Rekan penulis studi, Profesor Cees Passchier, menjelaskan bahwa kebiasaan pengunjung yang tidak menggunakan sabun melainkan minyak zaitun untuk membersihkan kotoran tubuh justru memperparah kualitas air pemandian.
Pemandangan Keruh dan Analisis DNA Masa Depan
Pandangan serupa turut disampaikan oleh sejarawan Romawi, Alexander Meddings.
Ia menilai fasilitas pemandian umum zaman kuno akan terasa sangat kumal dan jauh dari standar kebersihan modern, sekalipun telah ditopang oleh aliran akuaduk Romawi.
Saat ini, para peneliti JGU tengah melanjutkan tahap riset melalui analisis DNA terhadap endapan kerak kapur yang tersisa di situs sejarah tersebut.
Studi yang telah terbit di jurnal PNAS ini diharapkan dapat membocorkan lebih banyak rahasia terkait pola hidup dan tingkat kesehatan masyarakat Pompeii di masa lampau.
Statement:
Dr. Gul Surmelihindi, Penulis utama studi dari Institut Ilmu Geologi JGU
“Di apa yang disebut Pemandian Republik, kami dapat membuktikan melalui analisis isotop bahwa air pemandian berasal dari sumur, dan tidak diganti secara teratur. Oleh karena itu, kondisi tersebut tidak memenuhi standar kebersihan tinggi yang biasanya dikaitkan dengan bangsa Romawi.”

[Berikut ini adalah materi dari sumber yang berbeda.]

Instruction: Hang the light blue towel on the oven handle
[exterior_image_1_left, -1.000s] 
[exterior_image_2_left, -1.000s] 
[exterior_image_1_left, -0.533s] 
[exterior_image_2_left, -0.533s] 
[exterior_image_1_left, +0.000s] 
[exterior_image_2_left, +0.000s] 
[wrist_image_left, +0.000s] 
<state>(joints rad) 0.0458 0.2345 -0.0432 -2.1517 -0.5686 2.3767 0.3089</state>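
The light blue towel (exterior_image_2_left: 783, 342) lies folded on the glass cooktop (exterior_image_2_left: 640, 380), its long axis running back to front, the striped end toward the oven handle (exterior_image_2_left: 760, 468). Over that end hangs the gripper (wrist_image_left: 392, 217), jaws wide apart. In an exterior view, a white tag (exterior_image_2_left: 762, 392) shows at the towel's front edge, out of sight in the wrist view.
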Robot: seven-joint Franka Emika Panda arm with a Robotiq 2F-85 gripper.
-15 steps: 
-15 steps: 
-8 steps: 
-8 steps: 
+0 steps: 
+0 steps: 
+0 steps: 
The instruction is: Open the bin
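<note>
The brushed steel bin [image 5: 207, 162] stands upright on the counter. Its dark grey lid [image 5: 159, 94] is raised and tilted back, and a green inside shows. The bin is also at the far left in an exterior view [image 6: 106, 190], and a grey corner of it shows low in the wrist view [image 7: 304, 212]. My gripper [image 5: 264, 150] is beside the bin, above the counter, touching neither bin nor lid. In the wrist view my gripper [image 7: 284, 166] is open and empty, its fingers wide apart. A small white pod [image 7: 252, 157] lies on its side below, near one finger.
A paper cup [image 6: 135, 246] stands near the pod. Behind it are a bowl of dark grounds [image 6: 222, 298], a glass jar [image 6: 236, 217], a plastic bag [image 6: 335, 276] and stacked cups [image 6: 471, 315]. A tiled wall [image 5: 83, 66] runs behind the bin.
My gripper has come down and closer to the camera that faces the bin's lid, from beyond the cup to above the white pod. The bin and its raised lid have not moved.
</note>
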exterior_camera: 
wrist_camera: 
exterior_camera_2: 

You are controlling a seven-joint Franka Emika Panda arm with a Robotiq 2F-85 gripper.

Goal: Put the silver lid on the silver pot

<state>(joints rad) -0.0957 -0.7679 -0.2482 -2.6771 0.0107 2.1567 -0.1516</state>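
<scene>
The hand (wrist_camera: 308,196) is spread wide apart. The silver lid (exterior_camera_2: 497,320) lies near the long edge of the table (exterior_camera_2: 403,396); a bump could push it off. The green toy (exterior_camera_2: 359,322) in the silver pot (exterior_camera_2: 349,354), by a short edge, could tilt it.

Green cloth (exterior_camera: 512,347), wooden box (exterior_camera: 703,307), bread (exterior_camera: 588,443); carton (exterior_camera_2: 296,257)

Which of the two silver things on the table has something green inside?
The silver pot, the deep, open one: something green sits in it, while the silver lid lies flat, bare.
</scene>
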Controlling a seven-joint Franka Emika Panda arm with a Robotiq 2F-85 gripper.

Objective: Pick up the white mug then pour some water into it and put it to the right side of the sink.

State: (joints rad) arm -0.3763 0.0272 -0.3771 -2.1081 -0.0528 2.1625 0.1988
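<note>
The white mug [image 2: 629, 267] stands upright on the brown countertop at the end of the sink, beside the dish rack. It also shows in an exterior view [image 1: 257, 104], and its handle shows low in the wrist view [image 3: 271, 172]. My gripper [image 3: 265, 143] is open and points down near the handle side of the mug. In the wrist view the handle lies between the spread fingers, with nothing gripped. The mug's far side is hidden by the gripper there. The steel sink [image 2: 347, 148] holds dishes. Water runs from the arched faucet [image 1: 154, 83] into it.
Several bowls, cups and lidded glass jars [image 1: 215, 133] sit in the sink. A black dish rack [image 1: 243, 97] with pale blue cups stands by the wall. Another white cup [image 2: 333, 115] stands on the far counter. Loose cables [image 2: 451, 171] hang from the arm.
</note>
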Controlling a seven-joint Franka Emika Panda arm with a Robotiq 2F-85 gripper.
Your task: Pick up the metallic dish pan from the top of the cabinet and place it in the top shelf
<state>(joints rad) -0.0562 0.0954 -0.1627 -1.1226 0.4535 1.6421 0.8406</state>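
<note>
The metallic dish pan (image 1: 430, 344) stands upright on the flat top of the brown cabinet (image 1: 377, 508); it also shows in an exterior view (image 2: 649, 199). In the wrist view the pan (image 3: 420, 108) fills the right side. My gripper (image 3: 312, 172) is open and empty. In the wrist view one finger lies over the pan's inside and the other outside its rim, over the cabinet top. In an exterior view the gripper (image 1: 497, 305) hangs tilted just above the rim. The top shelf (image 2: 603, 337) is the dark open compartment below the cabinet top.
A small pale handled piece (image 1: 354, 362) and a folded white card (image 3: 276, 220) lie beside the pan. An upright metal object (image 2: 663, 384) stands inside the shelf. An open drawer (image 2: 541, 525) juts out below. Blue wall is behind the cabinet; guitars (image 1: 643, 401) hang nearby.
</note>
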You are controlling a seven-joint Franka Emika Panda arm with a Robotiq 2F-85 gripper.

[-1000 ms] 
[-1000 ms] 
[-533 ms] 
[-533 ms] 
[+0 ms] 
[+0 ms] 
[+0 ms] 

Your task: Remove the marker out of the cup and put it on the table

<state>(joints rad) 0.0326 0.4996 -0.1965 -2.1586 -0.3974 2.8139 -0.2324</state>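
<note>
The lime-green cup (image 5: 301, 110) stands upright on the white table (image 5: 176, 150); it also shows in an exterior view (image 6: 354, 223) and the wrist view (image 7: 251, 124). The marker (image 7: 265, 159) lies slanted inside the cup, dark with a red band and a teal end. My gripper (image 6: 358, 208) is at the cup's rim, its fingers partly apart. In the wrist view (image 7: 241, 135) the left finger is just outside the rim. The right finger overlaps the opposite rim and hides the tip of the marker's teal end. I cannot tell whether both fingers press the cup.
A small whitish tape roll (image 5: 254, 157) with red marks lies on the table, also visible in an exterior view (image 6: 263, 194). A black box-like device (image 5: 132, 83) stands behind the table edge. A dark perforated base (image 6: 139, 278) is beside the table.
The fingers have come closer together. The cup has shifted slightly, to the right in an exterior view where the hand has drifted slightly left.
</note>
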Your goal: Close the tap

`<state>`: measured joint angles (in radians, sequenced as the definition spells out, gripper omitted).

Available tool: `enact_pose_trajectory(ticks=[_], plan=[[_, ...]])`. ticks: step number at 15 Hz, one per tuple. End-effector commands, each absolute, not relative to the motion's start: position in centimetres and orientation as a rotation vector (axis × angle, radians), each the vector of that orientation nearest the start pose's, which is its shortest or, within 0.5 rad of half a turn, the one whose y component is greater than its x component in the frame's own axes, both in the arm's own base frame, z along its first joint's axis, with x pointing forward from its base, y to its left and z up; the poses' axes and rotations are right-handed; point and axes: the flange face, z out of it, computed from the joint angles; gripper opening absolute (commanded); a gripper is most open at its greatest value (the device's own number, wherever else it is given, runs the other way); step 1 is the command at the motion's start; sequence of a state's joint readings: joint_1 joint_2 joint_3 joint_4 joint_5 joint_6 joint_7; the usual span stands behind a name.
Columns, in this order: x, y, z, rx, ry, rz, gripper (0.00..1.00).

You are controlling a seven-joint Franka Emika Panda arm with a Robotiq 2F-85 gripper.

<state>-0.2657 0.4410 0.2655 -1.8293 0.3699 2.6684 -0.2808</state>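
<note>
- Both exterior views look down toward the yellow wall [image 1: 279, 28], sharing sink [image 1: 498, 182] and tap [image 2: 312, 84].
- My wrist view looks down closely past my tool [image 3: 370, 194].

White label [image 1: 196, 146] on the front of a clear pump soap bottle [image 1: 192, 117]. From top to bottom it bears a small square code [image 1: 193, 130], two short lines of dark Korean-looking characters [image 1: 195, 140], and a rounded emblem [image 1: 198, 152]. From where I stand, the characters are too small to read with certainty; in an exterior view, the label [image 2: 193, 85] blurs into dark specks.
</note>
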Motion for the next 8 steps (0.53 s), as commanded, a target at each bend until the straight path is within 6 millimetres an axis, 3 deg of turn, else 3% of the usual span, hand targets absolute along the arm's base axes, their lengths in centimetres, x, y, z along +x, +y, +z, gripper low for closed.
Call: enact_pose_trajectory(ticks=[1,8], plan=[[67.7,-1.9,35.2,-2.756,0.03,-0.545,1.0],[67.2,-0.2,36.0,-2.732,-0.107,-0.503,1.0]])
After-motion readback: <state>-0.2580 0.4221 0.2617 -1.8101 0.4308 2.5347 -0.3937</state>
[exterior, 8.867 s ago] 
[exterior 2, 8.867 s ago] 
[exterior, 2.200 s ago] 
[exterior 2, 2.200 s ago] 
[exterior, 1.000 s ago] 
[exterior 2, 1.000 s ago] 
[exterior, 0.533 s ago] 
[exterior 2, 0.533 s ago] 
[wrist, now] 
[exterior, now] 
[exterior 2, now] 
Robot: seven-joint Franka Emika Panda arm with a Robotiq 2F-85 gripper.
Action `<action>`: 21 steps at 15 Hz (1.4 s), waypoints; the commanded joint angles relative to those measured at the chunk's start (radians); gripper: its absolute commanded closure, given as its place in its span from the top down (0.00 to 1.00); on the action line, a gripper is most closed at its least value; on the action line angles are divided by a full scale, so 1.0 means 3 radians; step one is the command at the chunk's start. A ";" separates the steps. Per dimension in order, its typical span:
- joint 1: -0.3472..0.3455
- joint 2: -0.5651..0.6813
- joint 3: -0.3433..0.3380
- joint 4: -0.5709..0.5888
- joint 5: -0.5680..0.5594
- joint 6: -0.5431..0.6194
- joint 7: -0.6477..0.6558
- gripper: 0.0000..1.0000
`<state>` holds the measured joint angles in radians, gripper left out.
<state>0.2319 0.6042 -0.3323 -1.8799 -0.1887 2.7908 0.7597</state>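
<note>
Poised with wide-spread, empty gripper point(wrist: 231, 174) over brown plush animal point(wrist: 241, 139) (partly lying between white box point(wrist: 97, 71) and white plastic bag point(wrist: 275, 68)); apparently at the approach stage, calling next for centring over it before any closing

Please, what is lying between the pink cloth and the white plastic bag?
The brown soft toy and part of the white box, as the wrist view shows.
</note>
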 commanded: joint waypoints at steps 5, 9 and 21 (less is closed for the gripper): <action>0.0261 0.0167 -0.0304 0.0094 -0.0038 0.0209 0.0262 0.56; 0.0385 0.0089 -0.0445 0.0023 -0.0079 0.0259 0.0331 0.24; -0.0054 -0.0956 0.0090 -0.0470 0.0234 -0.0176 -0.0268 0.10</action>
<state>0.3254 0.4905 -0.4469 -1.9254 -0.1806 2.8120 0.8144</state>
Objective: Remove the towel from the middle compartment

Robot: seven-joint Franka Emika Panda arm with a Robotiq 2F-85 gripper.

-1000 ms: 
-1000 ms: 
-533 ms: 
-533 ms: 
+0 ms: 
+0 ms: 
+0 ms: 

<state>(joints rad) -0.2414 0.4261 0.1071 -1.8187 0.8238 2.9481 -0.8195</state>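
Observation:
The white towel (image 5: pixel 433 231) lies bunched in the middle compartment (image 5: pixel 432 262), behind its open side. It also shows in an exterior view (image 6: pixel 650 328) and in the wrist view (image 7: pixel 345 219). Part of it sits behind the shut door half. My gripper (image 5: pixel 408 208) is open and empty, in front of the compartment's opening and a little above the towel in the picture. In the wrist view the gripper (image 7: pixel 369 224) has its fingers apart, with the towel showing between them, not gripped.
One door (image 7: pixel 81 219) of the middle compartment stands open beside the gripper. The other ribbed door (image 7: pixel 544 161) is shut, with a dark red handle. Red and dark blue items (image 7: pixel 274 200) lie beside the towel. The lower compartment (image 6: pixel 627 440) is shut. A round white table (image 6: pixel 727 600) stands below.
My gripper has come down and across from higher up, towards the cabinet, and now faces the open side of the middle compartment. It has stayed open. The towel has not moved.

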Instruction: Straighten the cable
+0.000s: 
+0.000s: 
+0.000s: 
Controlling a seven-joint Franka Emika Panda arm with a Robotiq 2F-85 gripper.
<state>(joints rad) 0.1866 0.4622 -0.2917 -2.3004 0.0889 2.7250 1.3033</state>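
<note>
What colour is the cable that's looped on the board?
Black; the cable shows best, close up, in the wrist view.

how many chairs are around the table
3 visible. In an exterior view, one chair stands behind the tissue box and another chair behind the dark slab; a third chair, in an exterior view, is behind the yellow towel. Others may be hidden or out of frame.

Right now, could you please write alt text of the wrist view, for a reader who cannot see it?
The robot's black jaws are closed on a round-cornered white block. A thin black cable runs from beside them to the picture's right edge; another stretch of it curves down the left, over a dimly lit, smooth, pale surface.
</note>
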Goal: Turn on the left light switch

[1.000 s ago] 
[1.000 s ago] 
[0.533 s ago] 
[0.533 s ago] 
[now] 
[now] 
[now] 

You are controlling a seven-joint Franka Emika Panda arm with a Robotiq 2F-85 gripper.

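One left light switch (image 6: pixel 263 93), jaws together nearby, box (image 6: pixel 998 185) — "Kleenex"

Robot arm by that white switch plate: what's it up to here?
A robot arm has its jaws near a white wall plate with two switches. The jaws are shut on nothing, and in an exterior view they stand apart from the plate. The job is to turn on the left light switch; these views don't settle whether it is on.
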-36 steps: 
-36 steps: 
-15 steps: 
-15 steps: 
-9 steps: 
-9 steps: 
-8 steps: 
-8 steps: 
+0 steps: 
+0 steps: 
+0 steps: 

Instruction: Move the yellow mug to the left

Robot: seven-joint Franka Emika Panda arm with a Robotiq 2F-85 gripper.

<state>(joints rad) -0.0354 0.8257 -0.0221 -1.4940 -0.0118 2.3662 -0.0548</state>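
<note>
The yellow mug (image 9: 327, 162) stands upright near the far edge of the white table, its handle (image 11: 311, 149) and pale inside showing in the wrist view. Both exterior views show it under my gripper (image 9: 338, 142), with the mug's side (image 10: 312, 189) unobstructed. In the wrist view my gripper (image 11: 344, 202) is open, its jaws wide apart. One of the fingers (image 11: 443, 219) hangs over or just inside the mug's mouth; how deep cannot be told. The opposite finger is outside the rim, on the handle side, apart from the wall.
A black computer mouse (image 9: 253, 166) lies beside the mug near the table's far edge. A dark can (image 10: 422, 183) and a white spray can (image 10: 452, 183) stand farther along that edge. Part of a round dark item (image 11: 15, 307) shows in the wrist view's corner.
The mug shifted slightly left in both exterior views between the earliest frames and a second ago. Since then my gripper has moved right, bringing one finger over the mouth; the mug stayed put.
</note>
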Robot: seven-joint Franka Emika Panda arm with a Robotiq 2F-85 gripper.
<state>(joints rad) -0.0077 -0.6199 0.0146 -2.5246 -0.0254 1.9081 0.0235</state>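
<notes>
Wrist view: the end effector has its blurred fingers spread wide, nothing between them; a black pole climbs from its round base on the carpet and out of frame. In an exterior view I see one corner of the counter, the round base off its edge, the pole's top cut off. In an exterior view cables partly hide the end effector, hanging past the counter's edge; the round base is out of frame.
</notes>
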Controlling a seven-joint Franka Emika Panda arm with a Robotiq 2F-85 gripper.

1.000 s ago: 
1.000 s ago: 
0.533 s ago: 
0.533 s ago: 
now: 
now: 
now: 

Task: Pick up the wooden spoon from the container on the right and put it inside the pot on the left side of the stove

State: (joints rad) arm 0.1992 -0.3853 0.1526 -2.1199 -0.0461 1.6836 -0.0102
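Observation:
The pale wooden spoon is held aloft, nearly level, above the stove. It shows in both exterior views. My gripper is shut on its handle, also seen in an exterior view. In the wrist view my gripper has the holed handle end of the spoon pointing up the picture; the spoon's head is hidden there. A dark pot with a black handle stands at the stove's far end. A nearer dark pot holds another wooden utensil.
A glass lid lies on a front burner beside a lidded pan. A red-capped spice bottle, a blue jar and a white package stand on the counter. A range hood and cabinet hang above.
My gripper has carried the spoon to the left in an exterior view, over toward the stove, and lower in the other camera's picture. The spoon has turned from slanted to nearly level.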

Profesor Cees Passchier, Rekan penulis studi
“Mengunjungi pemandian itu pasti merupakan pengalaman yang berisik, meriah, dan mungkin berbau—lebih merupakan acara sosial daripada yang lain. Orang-orang tidak menggunakan sabun, tetapi minyak zaitun untuk menggosok dan mengikis kotoran, dan sebagian minyak itu akan masuk ke dalam air.”
Alexander Meddings, sejarawan Romawi
“Para pengunjung kolam renang akan mencemari air dengan berbagai macam luka bernanah, buang air kecil di kolam, berkeringat setelah berolahraga, dan mengikis kulit mati mereka. Saya kira pemandangan yang cukup umum adalah lapisan buih yang keruh dan mengambang.”
3 Poin Penting:
-
Air Pemandian Kuno Terkontaminasi: Penelitian JGU Mainz mengungkap air pemandian pra-Romawi di Pompeii jarang diganti serta terkontaminasi logam berat (timbal, seng, tembaga), keringat, dan urine.
-
Peran Akuaduk Romawi: Pembangunan akuaduk oleh Romawi meningkatkan debit air hingga 50 kali lipat, namun kebiasaan pengunjung menggunakan minyak zaitun tetap membuat air kolam keruh dan kotor.
-
Penyelidikan Berlanjut: Peneliti melanjutkan analisis DNA pada endapan kerak kapur guna mengungkap lebih banyak detail kebersihan dan kondisi kesehatan warga Pompeii kuno.